_AIM OF THE EXERCISE:_ The data below is to be transcribed word for word; pictures are to be excluded.

_COLLECTED DATA:_
━━━━━━━━━━━━━━━━━━━━━━━━━━━━━━
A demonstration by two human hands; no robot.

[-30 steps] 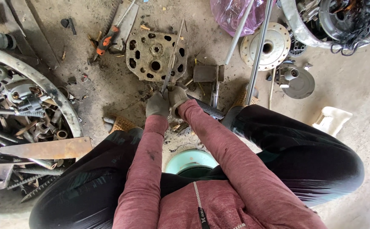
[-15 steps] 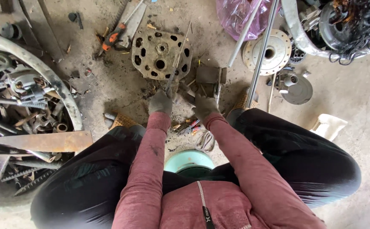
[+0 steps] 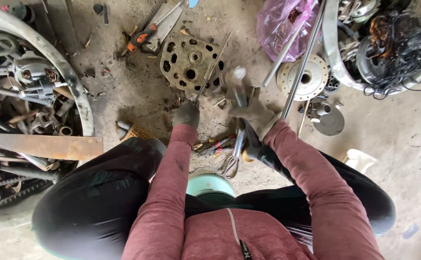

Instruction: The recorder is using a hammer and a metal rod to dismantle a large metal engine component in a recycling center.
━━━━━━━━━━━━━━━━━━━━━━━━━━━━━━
_SOLUTION TO THIS TASK:_
A demonstration by two human hands; no robot.

[-30 steps] 
[-15 steps] 
[+0 steps] 

Instruction: The recorder is using a hammer and a metal rod to dismantle a large metal engine component in a recycling center.

This answer has been given in full.